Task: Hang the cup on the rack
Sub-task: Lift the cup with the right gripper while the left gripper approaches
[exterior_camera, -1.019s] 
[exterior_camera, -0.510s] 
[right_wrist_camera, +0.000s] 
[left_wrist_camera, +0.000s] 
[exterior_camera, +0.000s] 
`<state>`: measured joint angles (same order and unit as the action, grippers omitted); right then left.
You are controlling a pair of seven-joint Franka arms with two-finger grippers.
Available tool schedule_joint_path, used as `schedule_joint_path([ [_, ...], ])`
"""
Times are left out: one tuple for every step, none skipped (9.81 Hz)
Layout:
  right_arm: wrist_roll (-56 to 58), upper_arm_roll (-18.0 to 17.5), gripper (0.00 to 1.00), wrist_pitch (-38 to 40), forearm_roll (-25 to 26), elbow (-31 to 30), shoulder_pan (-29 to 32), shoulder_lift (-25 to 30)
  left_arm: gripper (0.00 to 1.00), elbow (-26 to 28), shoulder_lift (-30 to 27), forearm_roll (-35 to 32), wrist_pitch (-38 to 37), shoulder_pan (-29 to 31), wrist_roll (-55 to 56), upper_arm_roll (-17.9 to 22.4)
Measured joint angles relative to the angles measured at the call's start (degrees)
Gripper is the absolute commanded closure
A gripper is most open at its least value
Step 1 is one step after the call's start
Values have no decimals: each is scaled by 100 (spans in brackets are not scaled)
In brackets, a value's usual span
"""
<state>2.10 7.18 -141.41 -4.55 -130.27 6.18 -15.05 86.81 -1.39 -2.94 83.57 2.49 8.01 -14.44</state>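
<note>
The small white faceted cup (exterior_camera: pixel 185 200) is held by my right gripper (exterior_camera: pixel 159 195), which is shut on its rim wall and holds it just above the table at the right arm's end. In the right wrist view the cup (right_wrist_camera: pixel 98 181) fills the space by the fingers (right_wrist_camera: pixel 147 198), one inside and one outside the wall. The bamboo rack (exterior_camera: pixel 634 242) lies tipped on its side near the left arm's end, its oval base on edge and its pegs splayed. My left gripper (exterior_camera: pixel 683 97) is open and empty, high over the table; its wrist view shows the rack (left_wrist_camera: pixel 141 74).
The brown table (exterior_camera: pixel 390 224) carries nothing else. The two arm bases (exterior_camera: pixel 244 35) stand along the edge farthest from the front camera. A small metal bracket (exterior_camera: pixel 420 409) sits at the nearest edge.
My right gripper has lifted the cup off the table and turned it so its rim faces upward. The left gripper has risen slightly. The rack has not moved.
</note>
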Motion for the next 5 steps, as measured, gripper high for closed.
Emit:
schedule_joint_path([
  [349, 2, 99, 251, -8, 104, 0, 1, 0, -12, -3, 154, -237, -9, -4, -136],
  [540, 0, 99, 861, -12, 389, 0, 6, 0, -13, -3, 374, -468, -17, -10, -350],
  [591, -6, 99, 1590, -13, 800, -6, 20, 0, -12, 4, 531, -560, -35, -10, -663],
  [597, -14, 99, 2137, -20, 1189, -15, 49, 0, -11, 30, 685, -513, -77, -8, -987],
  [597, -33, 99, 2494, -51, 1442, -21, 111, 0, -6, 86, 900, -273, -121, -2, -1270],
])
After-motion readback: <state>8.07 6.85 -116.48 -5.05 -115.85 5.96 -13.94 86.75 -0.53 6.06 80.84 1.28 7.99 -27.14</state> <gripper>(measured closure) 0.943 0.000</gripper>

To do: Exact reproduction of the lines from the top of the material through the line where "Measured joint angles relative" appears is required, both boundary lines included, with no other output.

Answer to this task:
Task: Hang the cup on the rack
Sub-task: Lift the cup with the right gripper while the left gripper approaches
[exterior_camera, -1.019s] 
[exterior_camera, -0.510s] 
[right_wrist_camera, +0.000s] 
[left_wrist_camera, +0.000s] 
[exterior_camera, +0.000s] 
`<state>`: measured joint angles (same order and unit as the action, grippers omitted); right then left.
You are controlling a pair of seven-joint Franka arms with two-finger grippers.
Available tool schedule_joint_path, used as `schedule_joint_path([ [_, ...], ])`
"""
Times are left out: one tuple for every step, none skipped (9.81 Hz)
Layout:
  right_arm: wrist_roll (-56 to 58), upper_arm_roll (-18.0 to 17.5), gripper (0.00 to 1.00), wrist_pitch (-38 to 40), forearm_roll (-25 to 26), elbow (-31 to 30), shoulder_pan (-29 to 32), shoulder_lift (-25 to 30)
  left_arm: gripper (0.00 to 1.00), elbow (-26 to 28), shoulder_lift (-30 to 27), forearm_roll (-35 to 32), wrist_pitch (-38 to 37), shoulder_pan (-29 to 31), wrist_roll (-55 to 56), upper_arm_roll (-17.9 to 22.4)
Measured joint angles relative to the angles measured at the call's start (degrees)

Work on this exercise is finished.